- **Recorded data**
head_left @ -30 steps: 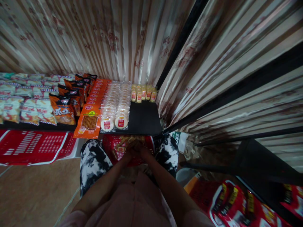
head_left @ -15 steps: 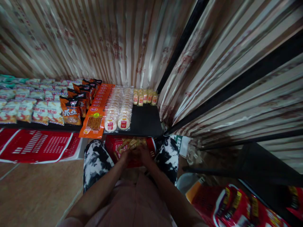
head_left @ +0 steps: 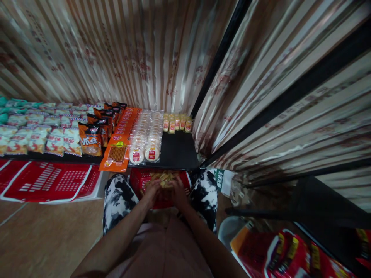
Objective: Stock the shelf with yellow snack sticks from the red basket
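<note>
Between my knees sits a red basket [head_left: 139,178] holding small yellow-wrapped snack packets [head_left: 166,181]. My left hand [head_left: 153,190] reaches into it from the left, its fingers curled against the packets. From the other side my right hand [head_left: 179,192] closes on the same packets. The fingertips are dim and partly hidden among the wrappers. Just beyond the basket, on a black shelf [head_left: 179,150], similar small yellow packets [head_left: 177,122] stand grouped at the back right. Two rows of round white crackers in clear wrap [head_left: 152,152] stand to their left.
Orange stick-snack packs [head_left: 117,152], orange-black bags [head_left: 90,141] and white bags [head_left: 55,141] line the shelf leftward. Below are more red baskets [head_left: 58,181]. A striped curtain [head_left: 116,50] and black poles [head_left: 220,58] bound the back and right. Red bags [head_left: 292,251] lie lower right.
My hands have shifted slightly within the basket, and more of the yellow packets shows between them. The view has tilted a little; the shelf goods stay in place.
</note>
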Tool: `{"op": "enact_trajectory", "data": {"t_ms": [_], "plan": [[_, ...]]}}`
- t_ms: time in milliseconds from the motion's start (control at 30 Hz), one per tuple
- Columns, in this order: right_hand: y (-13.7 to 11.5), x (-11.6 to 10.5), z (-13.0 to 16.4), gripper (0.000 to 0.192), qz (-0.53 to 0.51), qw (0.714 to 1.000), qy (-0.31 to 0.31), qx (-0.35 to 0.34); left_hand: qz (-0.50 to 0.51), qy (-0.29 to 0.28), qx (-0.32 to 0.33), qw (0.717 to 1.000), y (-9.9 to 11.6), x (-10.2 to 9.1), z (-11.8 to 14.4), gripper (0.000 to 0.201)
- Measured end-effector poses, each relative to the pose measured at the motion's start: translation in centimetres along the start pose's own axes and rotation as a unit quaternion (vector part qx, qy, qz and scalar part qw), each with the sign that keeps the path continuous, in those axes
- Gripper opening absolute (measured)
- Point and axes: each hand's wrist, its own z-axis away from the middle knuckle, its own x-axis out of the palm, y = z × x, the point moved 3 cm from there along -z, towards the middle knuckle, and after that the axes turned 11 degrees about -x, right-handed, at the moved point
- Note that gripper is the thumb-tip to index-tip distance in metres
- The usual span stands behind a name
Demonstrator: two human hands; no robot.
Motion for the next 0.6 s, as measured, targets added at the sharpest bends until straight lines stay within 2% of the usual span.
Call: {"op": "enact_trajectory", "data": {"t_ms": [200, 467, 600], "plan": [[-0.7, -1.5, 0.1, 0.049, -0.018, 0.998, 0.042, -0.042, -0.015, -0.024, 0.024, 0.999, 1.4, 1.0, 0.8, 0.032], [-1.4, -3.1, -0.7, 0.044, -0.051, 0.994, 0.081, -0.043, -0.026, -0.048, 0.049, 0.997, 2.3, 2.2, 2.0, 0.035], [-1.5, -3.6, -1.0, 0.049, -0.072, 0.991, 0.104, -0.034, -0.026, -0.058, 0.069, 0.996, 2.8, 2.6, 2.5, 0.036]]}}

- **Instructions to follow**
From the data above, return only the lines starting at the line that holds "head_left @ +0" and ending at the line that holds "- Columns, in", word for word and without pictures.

- **Output for this task**
head_left @ +0 steps: 
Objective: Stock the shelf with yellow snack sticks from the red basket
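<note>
Between my knees sits a red basket [head_left: 139,178] holding small yellow-wrapped snack packets [head_left: 166,181]. My left hand [head_left: 153,190] reaches into it from the left, its fingers curled against the packets. From the other side my right hand [head_left: 179,192] closes on the same packets. The fingertips are dim and partly hidden among the wrappers. Just beyond the basket, on a black shelf [head_left: 179,150], similar small yellow packets [head_left: 177,122] stand grouped at the back right. Two rows of round white crackers in clear wrap [head_left: 152,152] stand to their left.
Orange stick-snack packs [head_left: 117,152], orange-black bags [head_left: 90,141] and white bags [head_left: 55,141] line the shelf leftward. Below are more red baskets [head_left: 58,181]. A striped curtain [head_left: 116,50] and black poles [head_left: 220,58] bound the back and right. Red bags [head_left: 292,251] lie lower right.
My hands have shifted slightly within the basket, and more of the yellow packets shows between them. The view has tilted a little; the shelf goods stay in place.
</note>
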Tool: `{"op": "enact_trajectory", "data": {"t_ms": [_], "plan": [[_, ...]]}}`
- t_ms: time in milliseconds from the motion's start (control at 30 Hz), one per tuple
- Columns, in this order: right_hand: y (-13.7 to 11.5), x (-11.6 to 10.5), z (-13.0 to 16.4), gripper (0.000 to 0.192), qz (-0.53 to 0.51), qw (0.714 to 1.000), qy (-0.31 to 0.31), qx (-0.35 to 0.34); left_hand: qz (-0.50 to 0.51), qy (-0.29 to 0.28), qx (-0.32 to 0.33), qw (0.717 to 1.000), y (-9.9 to 11.6), x (-10.2 to 9.1), z (-11.8 to 14.4), gripper (0.000 to 0.201)

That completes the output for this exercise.